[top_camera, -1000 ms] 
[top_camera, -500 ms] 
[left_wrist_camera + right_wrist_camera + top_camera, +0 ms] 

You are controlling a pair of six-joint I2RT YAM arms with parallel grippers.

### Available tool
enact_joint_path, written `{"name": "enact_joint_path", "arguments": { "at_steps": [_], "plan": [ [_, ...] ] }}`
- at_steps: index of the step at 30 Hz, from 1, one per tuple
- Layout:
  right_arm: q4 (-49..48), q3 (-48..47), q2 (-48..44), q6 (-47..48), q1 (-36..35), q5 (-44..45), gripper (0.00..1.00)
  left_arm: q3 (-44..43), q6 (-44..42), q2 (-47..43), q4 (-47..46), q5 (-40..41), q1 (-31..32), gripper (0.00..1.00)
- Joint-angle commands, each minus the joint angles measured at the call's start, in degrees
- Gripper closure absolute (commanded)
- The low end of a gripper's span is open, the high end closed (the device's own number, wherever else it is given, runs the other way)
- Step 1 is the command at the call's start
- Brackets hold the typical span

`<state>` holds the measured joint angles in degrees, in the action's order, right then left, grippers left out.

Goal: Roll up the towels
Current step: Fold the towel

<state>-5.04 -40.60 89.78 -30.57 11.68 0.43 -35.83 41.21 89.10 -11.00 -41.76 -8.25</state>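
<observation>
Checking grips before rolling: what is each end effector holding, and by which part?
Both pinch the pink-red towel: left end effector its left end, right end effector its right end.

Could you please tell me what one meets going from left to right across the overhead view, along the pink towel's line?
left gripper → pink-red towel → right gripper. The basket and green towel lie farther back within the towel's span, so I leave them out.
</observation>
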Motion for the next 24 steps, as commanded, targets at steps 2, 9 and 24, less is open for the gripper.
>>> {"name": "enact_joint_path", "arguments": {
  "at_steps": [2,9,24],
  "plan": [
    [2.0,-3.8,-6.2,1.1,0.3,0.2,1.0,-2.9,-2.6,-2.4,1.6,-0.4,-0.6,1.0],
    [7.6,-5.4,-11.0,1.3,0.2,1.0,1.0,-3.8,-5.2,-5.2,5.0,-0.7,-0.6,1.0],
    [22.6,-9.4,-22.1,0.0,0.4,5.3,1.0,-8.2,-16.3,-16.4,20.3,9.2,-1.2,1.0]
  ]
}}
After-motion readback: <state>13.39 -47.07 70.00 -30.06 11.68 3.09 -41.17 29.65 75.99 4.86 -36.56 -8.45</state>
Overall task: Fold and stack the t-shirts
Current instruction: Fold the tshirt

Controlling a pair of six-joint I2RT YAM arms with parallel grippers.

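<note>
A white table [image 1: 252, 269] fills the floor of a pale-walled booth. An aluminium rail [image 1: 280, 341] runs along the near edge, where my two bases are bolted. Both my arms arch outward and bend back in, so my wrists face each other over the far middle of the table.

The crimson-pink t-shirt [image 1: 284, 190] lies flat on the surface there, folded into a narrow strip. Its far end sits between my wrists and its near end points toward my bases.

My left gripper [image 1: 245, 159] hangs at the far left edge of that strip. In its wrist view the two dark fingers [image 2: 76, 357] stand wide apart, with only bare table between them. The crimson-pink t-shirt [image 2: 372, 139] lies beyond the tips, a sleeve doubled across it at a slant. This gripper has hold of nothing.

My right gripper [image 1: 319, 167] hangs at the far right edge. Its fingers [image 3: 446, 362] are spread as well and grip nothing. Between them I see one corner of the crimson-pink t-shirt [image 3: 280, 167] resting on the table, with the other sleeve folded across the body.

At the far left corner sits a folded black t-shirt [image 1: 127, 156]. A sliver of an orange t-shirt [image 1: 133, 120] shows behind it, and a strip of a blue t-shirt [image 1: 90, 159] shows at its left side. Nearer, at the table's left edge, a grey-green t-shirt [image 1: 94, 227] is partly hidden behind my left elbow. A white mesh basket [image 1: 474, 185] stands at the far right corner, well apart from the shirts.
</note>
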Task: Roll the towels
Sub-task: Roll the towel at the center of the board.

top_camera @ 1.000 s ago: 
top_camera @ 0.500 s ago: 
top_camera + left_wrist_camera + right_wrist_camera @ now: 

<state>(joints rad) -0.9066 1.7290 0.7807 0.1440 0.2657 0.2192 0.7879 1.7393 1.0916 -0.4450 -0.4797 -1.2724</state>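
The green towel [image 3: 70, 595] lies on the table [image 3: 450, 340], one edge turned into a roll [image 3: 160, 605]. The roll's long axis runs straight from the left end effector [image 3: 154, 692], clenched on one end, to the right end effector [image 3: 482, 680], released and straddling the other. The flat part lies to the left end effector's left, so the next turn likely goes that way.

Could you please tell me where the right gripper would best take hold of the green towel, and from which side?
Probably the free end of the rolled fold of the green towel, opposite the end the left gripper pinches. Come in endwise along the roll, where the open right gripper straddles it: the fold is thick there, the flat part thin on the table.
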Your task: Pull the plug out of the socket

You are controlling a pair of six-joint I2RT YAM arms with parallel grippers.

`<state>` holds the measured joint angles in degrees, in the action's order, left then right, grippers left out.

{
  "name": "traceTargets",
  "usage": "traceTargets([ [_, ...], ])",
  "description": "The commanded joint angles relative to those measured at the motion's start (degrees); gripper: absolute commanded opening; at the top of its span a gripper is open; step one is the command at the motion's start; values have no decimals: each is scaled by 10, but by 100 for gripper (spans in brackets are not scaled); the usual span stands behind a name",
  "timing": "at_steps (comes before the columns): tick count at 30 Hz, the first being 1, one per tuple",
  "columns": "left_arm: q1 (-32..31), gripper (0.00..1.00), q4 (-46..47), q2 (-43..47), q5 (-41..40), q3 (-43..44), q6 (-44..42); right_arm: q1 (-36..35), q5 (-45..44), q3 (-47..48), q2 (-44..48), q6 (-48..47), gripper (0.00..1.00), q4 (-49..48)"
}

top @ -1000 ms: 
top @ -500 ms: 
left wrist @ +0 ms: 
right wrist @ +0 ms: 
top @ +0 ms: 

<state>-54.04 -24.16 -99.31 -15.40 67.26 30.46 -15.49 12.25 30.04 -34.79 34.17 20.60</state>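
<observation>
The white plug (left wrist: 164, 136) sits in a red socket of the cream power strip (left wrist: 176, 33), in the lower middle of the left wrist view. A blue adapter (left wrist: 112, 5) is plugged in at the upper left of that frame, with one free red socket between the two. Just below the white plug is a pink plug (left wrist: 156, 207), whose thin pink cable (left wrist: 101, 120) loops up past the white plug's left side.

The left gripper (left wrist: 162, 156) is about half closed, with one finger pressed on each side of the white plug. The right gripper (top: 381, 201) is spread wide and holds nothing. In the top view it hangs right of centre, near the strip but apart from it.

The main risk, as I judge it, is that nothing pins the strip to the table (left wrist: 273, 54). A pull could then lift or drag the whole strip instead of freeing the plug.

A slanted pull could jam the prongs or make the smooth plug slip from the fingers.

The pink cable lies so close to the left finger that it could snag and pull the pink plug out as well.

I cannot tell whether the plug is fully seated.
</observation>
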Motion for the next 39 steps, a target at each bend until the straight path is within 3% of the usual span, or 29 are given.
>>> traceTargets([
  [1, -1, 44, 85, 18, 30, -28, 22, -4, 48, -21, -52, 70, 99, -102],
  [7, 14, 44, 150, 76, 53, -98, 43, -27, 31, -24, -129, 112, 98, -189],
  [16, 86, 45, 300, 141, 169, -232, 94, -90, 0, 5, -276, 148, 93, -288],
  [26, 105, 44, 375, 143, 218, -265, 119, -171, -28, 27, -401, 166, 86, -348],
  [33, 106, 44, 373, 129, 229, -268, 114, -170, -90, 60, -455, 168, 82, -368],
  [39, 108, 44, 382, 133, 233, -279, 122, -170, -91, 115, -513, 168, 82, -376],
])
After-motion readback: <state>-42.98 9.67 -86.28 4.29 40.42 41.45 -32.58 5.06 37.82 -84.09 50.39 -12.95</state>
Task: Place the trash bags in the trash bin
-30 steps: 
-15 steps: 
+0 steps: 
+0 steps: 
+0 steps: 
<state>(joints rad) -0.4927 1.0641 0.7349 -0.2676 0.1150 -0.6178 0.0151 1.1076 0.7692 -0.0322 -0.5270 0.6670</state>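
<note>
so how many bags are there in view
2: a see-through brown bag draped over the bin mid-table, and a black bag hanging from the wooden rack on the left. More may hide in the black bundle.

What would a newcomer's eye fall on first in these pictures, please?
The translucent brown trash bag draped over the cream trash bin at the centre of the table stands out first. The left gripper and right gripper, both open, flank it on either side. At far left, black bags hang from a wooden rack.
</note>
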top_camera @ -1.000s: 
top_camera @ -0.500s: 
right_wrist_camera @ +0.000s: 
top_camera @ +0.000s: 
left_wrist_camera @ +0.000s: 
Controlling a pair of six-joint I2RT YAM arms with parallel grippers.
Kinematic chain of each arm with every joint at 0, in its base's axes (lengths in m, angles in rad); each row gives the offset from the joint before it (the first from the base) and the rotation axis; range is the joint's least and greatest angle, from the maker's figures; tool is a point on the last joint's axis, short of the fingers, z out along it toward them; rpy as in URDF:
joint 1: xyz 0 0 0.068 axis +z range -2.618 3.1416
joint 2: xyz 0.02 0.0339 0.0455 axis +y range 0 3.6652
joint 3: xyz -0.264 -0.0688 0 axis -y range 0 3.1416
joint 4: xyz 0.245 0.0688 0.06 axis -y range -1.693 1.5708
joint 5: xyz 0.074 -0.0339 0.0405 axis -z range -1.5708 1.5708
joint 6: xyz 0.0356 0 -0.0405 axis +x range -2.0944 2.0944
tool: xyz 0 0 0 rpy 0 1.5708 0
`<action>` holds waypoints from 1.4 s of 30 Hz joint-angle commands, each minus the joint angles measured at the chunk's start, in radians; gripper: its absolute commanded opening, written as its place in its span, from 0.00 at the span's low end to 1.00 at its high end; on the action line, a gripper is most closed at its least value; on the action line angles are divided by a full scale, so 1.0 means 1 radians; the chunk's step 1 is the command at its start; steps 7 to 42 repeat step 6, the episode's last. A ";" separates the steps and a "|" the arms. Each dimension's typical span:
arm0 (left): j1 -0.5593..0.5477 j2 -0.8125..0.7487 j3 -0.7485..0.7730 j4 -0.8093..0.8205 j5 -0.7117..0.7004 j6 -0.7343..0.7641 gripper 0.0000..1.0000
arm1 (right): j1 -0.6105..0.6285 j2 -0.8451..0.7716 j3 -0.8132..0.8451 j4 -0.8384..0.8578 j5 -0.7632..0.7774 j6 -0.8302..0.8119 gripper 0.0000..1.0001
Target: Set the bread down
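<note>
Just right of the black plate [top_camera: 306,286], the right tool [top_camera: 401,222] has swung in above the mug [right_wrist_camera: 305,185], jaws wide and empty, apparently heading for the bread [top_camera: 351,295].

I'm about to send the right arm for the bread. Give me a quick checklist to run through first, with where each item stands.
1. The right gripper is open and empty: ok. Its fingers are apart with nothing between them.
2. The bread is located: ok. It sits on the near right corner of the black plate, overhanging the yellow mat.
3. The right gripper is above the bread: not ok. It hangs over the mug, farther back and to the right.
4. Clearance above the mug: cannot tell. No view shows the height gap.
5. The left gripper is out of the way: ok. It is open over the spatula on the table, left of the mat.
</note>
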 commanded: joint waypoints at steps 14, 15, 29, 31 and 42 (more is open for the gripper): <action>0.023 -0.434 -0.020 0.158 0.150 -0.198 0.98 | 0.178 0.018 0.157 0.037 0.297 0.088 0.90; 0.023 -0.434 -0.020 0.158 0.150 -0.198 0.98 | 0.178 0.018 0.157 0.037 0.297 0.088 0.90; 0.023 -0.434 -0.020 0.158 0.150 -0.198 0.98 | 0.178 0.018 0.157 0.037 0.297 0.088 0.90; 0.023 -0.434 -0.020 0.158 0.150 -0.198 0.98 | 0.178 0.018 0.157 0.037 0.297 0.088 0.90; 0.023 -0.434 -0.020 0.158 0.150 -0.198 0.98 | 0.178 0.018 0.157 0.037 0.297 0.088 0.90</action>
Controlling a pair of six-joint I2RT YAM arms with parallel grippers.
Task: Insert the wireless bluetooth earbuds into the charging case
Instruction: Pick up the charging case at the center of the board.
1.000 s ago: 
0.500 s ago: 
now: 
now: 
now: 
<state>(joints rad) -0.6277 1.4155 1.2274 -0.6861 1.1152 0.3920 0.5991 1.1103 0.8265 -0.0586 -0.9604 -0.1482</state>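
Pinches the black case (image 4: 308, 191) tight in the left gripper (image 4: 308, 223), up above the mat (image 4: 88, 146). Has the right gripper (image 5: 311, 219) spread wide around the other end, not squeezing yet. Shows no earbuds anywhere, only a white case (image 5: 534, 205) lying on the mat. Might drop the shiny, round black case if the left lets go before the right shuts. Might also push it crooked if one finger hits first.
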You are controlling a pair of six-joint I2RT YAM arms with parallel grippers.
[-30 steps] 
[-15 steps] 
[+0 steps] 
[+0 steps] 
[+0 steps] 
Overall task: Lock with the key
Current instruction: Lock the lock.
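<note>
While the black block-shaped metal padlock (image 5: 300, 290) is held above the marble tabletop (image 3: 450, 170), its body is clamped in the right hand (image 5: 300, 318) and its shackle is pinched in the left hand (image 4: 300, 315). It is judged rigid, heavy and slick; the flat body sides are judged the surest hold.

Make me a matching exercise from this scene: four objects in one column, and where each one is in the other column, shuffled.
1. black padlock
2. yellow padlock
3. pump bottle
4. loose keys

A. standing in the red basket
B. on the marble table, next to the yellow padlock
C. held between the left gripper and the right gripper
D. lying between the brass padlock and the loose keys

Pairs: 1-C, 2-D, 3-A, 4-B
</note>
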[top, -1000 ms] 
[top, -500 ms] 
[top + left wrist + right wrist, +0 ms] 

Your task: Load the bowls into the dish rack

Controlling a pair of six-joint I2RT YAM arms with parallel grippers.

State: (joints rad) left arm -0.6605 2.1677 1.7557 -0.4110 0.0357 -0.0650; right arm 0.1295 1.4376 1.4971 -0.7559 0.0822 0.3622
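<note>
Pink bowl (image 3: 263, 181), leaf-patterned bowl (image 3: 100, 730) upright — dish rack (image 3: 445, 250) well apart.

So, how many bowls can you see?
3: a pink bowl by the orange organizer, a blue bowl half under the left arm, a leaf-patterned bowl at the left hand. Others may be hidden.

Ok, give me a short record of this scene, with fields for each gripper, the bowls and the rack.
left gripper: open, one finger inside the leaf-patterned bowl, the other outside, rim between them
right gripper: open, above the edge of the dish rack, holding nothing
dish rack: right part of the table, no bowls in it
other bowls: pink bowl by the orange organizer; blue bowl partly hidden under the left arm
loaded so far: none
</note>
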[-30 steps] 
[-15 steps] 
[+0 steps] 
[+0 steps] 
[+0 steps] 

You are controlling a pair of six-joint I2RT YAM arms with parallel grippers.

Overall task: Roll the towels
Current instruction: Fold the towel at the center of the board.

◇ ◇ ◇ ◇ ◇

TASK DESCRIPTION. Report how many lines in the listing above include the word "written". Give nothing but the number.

RESULT BELOW. 2